05/18/2006 4:48 PM  
Our HOA specifies that the houses are single-family, and cannot be used as boarding houses and such. The neighbor in House A has complained that there are "multiple families" living next door to him in House B, because the family in House B has many work vehicles parked in the driveway and in the street.

Our property manager spoke with the owner of House B's son, and the situation is somewhat unusual. House B is owned by an elderly woman who is not in good health, and her son set it up so that a married couple would live with her, the wife being her nurse. As it happens, nurse's husband does construction, and so do their two grown sons who also live with them. And their other grown children visit frequently and sometimes stay overnight with the grandkids.

The complaining neighbor in House A has threatened not to pay dues until the situation is resolved, which seems to mean getting rid of the occupants (or at least some of them). A part of the issue seems to be cultural, since the family in House B hangs out together with kinfolk, and the young men like to work on their cars together listening to music on the weekends. Except for storing a work vehicle on the street (which they have said they will remove), we don't have any other specific violation to charge against House B. They are not technically paying rent, as there is some sort of exchange going on where the family will acquire the house at some point. What is the Board's obligation in this case? How do we define a "single family"? Any help would be welcome.
RogerB
(Colorado)

Posts:5067


05/18/2006 7:48 PM  
Deena, if House A fails to pay assessments they are the ones in violation. House B may be in violation if the music is so loud it creates a nuisance which is documented independent of the complaintant. I think it would be a losing cause for the Board to force the issue of a multiple family violation against an elderly woman who needs live-in help.
DeenaB
(Texas)

Posts:8


05/18/2006 8:10 PM  
Thanks, Roger, it helps to have an outside perspective. I'll forward to our Board.
JulieS
(Georgia)

Posts:412


05/19/2006 6:40 AM  
Single family housing is used to describe a free standing home as opposed to attached housing (i.e. duplex, townhome, condo). It is typically a 'zoning' term to describe the type of housing.

The number of people living in a home seems to be an increasing concern and in Georgia, a number of counties are addressing this issue by implementing local ordinances as to the number of people allowed to live in a home, usually related to the number of bedrooms, kitchens, etc. If the number of unrelated people living in a home becomes a concern, then the association can look to the city or county for help.

This type of living is the norm for a number of cultures and it wasn't uncommon to have several generations living in one home here in the US. If there is an issue with vehicles, loud music, etc., then address them with the homeowner. A 'single family home' doesn't mean only 'one family' can occupy the house.

SwanB
(Washington)

Posts:199


05/19/2006 6:49 AM  
Another way to look at this issue is from the view of the local Health Department standards and how they address occupancy based on septic systems.

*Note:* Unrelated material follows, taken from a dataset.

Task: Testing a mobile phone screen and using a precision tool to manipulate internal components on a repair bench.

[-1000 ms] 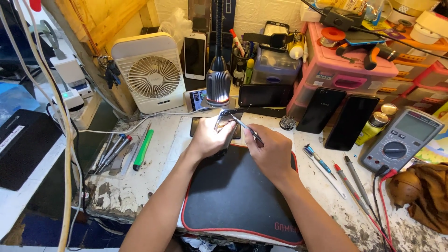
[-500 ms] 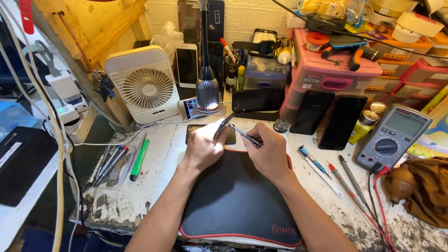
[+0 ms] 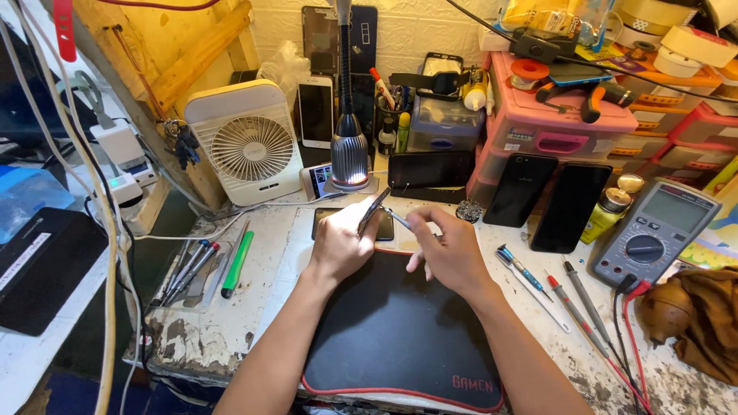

This is how we base our standard for a UR-4 single family dwelling housing complex. Our septic systems are not for full-time use up to a certain year of construction and after that the County permits and Health Dept. started requiring full-time septic system installations and any remodels to be upgraded.
So many bathrooms/so many people to use them.
DeenaB
(Texas)

Posts:8


05/19/2006 6:58 AM  
Thanks, Swan and Julie. These are good things to keep in mind as well.